==== Data for this exercise

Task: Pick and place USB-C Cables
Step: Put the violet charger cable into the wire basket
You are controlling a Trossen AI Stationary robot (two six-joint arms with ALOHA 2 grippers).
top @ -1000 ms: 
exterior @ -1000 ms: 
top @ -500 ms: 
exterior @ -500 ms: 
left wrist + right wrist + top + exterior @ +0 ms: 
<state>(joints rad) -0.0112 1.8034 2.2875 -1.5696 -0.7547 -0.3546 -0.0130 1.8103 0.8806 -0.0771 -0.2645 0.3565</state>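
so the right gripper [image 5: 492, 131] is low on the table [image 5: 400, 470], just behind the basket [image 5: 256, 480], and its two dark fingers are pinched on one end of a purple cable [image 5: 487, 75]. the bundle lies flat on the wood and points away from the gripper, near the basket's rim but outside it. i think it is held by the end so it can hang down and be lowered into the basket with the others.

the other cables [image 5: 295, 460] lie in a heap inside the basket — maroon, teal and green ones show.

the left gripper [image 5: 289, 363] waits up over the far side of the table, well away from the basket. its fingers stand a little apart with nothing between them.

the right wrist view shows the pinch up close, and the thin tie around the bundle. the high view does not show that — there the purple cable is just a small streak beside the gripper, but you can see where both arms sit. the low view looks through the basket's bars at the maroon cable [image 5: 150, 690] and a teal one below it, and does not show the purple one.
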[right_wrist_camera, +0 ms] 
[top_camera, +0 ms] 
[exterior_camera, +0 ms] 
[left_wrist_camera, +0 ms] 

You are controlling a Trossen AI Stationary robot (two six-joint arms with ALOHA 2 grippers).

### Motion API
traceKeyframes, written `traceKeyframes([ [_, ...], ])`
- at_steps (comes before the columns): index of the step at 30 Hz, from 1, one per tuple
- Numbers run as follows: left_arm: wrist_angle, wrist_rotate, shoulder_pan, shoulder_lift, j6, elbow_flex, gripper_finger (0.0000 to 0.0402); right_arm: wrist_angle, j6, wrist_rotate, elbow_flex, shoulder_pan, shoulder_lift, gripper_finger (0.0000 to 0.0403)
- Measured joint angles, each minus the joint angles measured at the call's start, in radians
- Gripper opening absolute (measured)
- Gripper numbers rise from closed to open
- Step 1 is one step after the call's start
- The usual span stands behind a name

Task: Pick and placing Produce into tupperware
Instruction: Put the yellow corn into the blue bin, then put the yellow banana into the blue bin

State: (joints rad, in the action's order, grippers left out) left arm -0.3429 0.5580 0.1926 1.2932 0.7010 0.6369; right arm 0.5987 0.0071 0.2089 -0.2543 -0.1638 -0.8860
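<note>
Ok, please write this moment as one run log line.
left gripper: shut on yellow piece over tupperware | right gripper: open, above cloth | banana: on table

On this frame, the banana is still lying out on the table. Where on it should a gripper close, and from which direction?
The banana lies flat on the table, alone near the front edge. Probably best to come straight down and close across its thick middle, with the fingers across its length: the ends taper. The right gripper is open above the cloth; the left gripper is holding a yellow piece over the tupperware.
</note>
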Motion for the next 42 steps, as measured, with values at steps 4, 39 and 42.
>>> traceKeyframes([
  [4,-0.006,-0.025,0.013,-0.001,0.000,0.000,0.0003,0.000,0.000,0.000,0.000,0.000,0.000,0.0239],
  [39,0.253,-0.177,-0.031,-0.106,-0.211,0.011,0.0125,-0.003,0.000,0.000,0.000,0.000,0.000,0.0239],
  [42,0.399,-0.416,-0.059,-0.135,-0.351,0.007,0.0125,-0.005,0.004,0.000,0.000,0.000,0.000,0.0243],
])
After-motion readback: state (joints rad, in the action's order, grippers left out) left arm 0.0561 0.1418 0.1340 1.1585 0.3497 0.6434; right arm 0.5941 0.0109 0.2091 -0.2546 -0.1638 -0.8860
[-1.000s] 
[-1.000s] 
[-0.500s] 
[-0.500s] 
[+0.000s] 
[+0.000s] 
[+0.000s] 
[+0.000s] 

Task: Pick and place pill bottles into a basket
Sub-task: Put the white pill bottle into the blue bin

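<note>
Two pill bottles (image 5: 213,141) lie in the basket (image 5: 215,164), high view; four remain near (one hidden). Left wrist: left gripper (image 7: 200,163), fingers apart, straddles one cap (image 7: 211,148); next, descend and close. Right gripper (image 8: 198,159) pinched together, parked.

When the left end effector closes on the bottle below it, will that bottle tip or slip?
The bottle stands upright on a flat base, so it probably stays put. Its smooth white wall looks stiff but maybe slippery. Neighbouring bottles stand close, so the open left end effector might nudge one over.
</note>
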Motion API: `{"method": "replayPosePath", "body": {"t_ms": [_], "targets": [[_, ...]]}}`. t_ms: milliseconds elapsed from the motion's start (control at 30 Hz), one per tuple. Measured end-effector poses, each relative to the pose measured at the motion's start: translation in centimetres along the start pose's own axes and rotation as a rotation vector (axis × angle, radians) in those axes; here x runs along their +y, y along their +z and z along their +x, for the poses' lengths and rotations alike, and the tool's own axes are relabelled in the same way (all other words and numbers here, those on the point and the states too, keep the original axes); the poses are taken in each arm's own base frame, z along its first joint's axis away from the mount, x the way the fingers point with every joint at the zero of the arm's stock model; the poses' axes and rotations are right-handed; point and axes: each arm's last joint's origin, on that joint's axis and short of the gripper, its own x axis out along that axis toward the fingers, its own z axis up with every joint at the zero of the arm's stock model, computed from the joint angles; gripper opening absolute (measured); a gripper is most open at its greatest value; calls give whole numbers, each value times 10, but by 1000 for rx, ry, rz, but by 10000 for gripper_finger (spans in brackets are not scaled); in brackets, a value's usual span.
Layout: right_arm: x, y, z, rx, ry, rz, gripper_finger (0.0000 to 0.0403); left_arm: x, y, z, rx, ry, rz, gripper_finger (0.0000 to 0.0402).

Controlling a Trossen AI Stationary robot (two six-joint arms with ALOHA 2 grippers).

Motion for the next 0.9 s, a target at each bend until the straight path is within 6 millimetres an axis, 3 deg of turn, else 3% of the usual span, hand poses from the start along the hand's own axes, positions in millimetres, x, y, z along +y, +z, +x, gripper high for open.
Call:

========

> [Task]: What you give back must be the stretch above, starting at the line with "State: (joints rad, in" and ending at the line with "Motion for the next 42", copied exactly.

> [Response]:
State: (joints rad, in the action's order, grippers left out) left arm -0.3429 0.5580 0.1926 1.2932 0.7010 0.6369; right arm 0.5987 0.0071 0.2089 -0.2543 -0.1638 -0.8860
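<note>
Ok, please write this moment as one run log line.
left gripper: shut on yellow piece over tupperware | right gripper: open, above cloth | banana: on table

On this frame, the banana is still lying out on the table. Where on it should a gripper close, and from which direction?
The banana lies flat on the table, alone near the front edge. Probably best to come straight down and close across its thick middle, with the fingers across its length: the ends taper. The right gripper is open above the cloth; the left gripper is holding a yellow piece over the tupperware.
</note>
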Motion for the next 42 steps, as measured, with values at steps 4, 39 and 42.

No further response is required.